_Task to complete_
Only the lines from the top of the data through the one with "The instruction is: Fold" are to be written out, each exactly as it stands.

─── Supplied material ───

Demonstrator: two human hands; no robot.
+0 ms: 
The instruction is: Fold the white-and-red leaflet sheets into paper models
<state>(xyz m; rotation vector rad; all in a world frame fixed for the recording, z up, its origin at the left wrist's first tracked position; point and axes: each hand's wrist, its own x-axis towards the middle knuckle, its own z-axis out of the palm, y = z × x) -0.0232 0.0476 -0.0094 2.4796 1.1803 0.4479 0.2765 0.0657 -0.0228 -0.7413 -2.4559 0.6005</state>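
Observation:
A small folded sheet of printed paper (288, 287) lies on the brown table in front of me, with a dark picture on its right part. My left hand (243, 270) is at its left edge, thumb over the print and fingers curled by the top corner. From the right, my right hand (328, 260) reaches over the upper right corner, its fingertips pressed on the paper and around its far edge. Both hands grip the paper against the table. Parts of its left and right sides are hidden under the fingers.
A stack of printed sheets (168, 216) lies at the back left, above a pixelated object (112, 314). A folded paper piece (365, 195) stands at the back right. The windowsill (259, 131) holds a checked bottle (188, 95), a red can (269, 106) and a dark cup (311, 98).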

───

_Output for this task_
Demonstrator: two human hands; no robot.
+0 ms: 
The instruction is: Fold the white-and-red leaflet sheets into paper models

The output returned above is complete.